* **The problem**: When a line in the material contains the word "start", copy it.
*** Opening Information shown ***
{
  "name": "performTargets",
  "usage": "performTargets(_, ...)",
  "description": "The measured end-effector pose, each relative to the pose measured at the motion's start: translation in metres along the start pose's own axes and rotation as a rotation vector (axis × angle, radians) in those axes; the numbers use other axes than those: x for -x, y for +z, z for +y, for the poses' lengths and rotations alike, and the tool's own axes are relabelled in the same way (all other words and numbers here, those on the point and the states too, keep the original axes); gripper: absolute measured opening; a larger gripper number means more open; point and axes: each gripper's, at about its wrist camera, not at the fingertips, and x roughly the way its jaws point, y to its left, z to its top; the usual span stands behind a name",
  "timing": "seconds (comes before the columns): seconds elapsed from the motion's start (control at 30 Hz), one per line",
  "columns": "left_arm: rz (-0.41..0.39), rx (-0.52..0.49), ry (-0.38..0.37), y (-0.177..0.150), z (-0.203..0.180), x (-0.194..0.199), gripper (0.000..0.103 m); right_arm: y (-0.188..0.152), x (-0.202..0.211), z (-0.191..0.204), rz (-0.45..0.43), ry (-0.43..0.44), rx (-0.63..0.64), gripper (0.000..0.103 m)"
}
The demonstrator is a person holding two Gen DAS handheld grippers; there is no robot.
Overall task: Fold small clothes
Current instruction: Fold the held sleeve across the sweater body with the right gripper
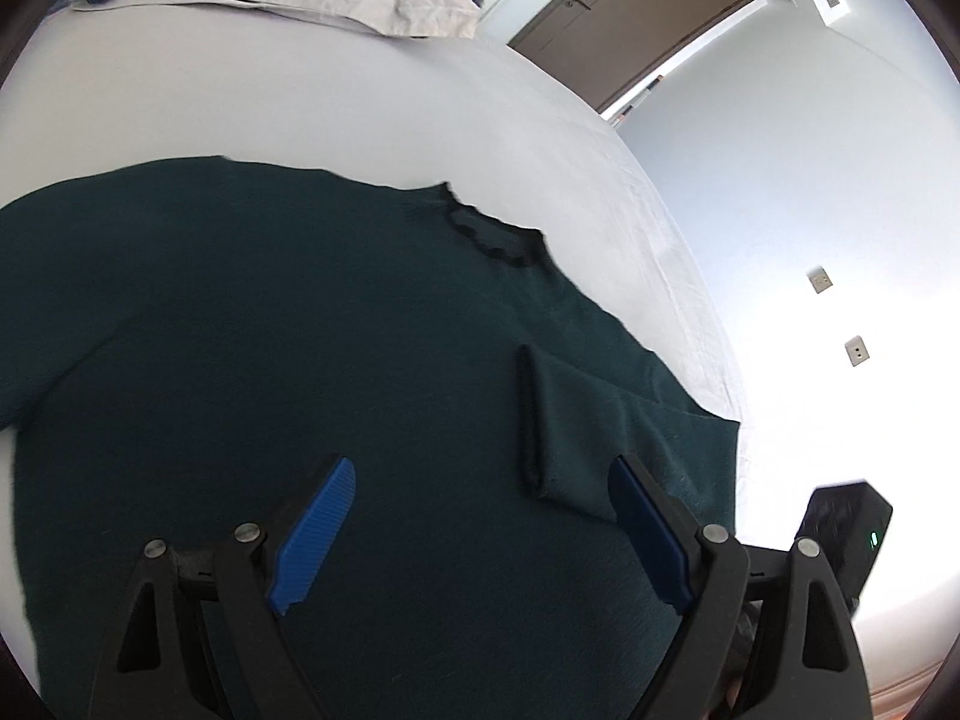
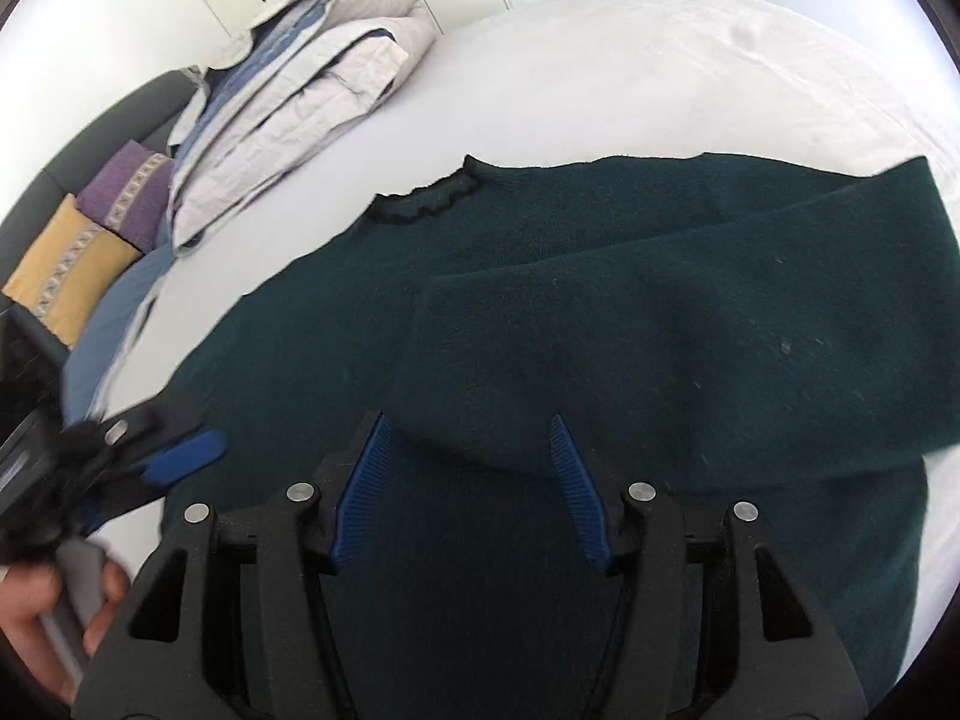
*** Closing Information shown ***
* **Finished exercise**:
  "description": "The measured end-effector pose, each relative to the pose measured at the motion's start: translation in metres along the start pose's own axes and rotation as a rotation vector (axis × angle, radians) in those axes; the numbers use other axes than those: x for -x, y for +z, z for +y, for the poses' lengths and rotations alike, and the tool's own axes are relabelled in the same way (all other words and numbers here, those on the point and the states too, keep the original axes); gripper: absolute measured opening; a larger gripper number means more open; point and axes: each gripper's, at about its wrist camera, not at the fingertips, and x roughly the way its jaws point, y to its left, z to its top; the usual span stands behind a name",
  "timing": "seconds (comes before the columns): seconds elapsed from the motion's start (control at 30 Hz), one per line",

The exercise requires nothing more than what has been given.